Assigned task:
For each line of the material below, give that line again word for word.

Data segment:
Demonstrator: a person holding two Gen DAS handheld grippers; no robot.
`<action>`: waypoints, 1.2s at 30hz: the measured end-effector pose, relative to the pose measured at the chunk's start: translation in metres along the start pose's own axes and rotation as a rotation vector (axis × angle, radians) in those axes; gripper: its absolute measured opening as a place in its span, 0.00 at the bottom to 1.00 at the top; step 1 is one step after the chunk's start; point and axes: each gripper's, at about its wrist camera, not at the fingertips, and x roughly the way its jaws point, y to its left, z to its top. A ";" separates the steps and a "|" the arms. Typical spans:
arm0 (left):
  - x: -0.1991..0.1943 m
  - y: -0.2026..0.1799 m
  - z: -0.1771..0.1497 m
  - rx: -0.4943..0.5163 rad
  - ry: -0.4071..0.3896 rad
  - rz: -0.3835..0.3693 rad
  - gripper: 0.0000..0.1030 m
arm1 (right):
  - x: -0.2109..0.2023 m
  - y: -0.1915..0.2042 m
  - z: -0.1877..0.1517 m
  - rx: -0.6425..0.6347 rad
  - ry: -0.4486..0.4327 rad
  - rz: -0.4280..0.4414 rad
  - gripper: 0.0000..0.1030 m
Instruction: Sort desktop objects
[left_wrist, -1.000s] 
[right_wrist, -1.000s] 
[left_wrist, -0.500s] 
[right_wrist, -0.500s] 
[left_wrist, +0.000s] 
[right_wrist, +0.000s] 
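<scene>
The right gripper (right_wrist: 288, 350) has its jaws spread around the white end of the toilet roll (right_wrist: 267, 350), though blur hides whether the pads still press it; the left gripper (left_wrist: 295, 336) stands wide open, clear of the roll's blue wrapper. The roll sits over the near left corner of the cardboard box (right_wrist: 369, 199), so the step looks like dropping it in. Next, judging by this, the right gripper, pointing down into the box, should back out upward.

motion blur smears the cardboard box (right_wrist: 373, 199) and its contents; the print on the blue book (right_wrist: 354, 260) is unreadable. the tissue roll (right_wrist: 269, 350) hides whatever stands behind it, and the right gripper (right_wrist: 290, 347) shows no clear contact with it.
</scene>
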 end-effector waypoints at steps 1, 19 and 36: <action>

Problem solution:
Demonstrator: a person holding two Gen DAS handheld grippers; no robot.
`<action>`: waypoints, 1.2s at 30hz: the measured end-effector pose, relative to the pose measured at the chunk's start: translation in metres along the start pose's own axes and rotation as a rotation vector (axis × angle, radians) in those axes; gripper: its absolute measured opening as a place in its span, 0.00 at the bottom to 1.00 at the top; step 1 is one step after the chunk's start; point and axes: each gripper's, at about its wrist camera, not at the fingertips, and x roughly the way its jaws point, y to its left, z to its top. A ";" separates the steps and a "|" the arms. Typical spans:
arm0 (left):
  - x: -0.1991..0.1943 m
  - y: -0.2026..0.1799 m
  - z: -0.1771..0.1497 m
  - rx: -0.4943..0.5163 rad
  - ry: -0.4071..0.3896 rad
  - rz: -0.3835..0.3693 rad
  - gripper: 0.0000..0.1030 m
arm1 (right):
  - x: -0.2109..0.2023 m
  - y: -0.1915..0.2042 m
  - z: -0.1877..0.1517 m
  - rx: -0.6425..0.6347 rad
  - ry: -0.4486..0.4327 rad
  - rz: -0.4280..0.4414 rad
  - gripper: 0.0000..0.1030 m
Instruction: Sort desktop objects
[left_wrist, -1.000s] 
[right_wrist, -1.000s] 
[left_wrist, -0.500s] 
[right_wrist, -0.500s] 
[left_wrist, +0.000s] 
[right_wrist, +0.000s] 
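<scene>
The right gripper (right_wrist: 288, 350) has its jaws spread around the white end of the toilet roll (right_wrist: 267, 350), though blur hides whether the pads still press it; the left gripper (left_wrist: 295, 336) stands wide open, clear of the roll's blue wrapper. The roll sits over the near left corner of the cardboard box (right_wrist: 369, 199), so the step looks like dropping it in. Next, judging by this, the right gripper, pointing down into the box, should back out upward.

motion blur smears the cardboard box (right_wrist: 373, 199) and its contents; the print on the blue book (right_wrist: 354, 260) is unreadable. the tissue roll (right_wrist: 269, 350) hides whatever stands behind it, and the right gripper (right_wrist: 290, 347) shows no clear contact with it.
</scene>
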 end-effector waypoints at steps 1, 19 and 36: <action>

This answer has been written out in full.